One Great Rock Show can change the World
“One great rock show can change the world.” So says Dewey Finn (played by Jack Black) in the movie, “School of Rock”. Of course, it is just a movie and movies are great for inspired idealism. The thought was running through my head. It was 4:47pm. I was in downtown San Diego, and I had parked my car ($15) in the lot by 4th & B so I could walk to Petco Park to see the Rolling Stones. The city was abuzz downtown November 11. As I walked closer to the ballpark, there was no question about where the energy came from. It was Petco Park. The energy was electric in a way that even I, a grizzled concert snob, could feel.
And I began thinking of how much San Diego has changed.
I live here. I’ve seen the progressive change. But what if you’ve been coming to San Diego every few years since you were in your early twenties? And what if your impressions of downtown are colored by what you’d remember if you were only here for a few hours. And what if you are Mick Jagger? The first time the Rolling Stones came to San Diego they played in 1964 in Balboa Park. The largest indoor venue was Golden Hall.
Just in case you haven’t left the bomb shelter since 1989, downtown San Diego has changed. I’m sure the hookers are still there somewhere. After all, we are a seaport and the old saying “any port in a storm” still applies to sailors, swabbies and gringos on business trips. Maybe they dress nicer or maybe there are too many people to make working safe. (Maybe because it’s the weekend, they’ve all flown to Vegas.)
This night was coming quickly. It was not even 5 pm. Darkness was coming faster and faster. So were the Stones. Me? I was wondering what’s going through Mick’s mind. He’s a savvy guy. He still parties. The reason I was having this thought was because Mick’s been to San Diego with the Stones 10 times with the band since 1964 but he’s never seen a San Diego like this. When was the last time Mick Jagger was in downtown San Diego?
Mick’s been coming to San Diego with the Stones since 1964 when they played the Starlight Bowl in Balboa Park after an afternoon matinee in Long Beach at the LB Convention Center. In 1965, the Stones played Golden Hall at the City Concourse twice (once in May and once in December.) That was the last time Mick and the Stones played downtown. All the other shows in San Diego were at the Sports Arena or at Qualcomm/ Jack Murphy. So according to my math the last time Mick and the Stones played downtown is just less than a month shy of 40 years.
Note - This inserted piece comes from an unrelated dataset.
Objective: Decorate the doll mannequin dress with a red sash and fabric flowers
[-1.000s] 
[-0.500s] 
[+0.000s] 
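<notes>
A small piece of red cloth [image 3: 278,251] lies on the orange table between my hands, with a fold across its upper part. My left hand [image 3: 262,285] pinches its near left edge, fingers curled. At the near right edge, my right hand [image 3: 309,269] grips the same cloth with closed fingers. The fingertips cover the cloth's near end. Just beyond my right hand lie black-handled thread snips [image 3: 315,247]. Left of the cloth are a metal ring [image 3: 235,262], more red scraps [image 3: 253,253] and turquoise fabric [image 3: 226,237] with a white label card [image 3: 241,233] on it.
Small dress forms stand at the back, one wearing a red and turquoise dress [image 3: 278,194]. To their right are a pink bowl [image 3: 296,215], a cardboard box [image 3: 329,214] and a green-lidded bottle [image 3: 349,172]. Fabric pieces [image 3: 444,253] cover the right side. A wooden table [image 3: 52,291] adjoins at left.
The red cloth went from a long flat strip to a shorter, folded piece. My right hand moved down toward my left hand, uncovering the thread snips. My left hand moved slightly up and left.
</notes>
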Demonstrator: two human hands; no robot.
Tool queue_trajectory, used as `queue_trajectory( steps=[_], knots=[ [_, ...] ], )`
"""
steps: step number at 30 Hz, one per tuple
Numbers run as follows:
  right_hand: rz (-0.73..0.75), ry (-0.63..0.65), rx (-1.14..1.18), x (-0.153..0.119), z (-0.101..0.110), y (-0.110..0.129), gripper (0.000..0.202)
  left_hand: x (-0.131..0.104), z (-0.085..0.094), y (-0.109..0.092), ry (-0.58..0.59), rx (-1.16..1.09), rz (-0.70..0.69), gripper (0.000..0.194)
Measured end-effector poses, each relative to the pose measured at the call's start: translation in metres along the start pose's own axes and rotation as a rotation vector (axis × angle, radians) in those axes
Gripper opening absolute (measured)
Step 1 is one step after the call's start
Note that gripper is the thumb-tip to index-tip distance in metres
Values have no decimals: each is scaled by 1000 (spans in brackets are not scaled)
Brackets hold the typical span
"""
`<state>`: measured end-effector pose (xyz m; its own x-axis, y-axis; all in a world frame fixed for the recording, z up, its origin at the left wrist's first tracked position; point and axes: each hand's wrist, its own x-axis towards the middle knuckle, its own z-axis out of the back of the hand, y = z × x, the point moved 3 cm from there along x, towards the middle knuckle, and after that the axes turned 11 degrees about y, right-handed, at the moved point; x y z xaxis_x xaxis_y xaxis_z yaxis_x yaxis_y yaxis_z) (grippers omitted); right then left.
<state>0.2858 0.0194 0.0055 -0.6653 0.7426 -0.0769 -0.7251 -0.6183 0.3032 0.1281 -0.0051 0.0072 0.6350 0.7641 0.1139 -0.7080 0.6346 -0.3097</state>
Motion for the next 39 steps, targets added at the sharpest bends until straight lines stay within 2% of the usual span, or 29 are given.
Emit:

How long have you lived here in San Diego? I’ve lived in San Diego since 1989. I remember how the downtown was a ragged-out haven for bums and hookers when I first went downtown. San Diego has changed light-years since ’89. So, because I’m riding this thought train, I had to project my thoughts onto the lead singer for the World’s Greatest Rock and Roll Band. How much has it changed to someone who has been coming to San Diego for almost 40 years?
Musicians are people just like the rest of us and I imagine it’s only natural that they look back on this stuff. Typical musician conversation follows. “Remember those chicks? Remember how we were almost tossed out of the hotel? Remember what a dump this place was?” That’s a genuine rock and roll band conversation. It’s not always “Save the World” stuff.
The Rolling Stones music will soon echo all over downtown San Diego. And the Rolling Stones were about to pop the rock and roll cherry at that symbol and monument to ingratitude and opportunism… John Moore’s folly (aka Petco Park) with it’s first ever Rock and Roll Concert. Not bad for a band on “Virgin” records.
I saw Mick briefly backstage prior to the show. I got the impression that he was beaming. He was in great spirits. So was I. Forty-five minutes of pounding the meet-and-greet room’s Kendall Jackson Chardonnay had me ready to rock.
And rock we did. Mick was conscious enough of being at Petco Park to mention former Padre and Ocean Beach native, David Wells. "I told management you'd be careful with the sacred dirt of Petco Park," Jagger told the crowd, "or else David Wells may never return."
I’ve been around enough pre-show events and enough musicians to get a sense of their energy. Musicians draw off the crowd. Mick was on fire.
The Stones finally have a venue that’s worthy of them in a thriving vibrant city. Contrast that to the last 20 years or so when their shows have been at the Sports Arena or at Quallcom.
Those other venues? Impressive? Hardly.
Mick’s grown up… his audience has grown up… and our city has grown up. From my point of view, San Diego became a world-class concert city on Friday November 11, 2005. I think Mick knew it. One great rock show can change the world. There may be something to that statement.